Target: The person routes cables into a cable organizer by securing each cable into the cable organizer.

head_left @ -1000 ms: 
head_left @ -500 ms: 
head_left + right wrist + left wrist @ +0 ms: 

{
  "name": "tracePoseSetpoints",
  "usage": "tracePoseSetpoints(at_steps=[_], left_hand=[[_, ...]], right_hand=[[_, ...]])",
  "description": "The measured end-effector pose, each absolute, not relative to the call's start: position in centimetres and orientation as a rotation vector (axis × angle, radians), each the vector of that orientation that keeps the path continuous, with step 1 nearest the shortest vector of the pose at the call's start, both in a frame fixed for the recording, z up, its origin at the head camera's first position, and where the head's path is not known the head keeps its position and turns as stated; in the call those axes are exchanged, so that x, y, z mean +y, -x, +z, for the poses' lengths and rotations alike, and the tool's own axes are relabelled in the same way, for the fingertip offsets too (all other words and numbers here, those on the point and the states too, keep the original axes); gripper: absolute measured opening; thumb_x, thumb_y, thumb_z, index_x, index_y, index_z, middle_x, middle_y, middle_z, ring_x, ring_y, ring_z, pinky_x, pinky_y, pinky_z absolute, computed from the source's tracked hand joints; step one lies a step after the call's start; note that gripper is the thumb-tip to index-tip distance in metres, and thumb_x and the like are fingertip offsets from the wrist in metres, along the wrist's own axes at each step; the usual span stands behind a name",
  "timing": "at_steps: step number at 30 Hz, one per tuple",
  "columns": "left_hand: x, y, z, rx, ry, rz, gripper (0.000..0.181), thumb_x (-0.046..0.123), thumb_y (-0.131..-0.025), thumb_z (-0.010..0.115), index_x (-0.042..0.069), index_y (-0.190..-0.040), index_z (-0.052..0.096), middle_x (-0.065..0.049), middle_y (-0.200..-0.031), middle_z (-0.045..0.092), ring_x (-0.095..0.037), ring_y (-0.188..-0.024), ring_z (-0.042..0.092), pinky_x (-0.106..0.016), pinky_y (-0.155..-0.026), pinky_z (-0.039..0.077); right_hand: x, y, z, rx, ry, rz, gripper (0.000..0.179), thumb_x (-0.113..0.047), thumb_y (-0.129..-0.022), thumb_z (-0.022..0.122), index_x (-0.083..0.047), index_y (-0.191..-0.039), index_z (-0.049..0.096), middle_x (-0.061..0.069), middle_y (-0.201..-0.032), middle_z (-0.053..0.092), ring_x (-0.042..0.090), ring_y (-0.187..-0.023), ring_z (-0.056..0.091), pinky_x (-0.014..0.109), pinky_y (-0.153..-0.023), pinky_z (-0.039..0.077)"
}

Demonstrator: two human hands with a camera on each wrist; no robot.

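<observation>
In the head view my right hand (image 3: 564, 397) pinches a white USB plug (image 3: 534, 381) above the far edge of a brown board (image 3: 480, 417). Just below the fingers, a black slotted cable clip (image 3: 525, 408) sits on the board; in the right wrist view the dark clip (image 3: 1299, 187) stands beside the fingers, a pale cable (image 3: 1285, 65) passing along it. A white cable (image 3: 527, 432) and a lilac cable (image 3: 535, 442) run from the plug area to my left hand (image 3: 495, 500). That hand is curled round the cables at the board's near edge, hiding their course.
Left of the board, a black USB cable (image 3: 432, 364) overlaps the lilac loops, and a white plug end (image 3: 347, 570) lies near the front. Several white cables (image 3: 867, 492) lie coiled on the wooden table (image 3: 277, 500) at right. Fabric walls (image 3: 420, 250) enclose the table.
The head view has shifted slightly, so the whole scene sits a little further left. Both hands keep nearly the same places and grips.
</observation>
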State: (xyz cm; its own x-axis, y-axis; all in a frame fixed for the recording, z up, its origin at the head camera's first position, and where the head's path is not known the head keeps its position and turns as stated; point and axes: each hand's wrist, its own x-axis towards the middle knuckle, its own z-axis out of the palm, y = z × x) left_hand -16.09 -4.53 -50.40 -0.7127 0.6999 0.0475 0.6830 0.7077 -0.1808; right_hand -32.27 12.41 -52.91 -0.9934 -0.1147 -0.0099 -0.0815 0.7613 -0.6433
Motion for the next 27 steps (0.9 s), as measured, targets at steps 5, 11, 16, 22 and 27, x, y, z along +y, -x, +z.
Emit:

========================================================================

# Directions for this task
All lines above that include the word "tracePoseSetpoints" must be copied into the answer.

# Problem solution
  "name": "tracePoseSetpoints",
  "usage": "tracePoseSetpoints(at_steps=[_], left_hand=[[_, ...]], right_hand=[[_, ...]])",

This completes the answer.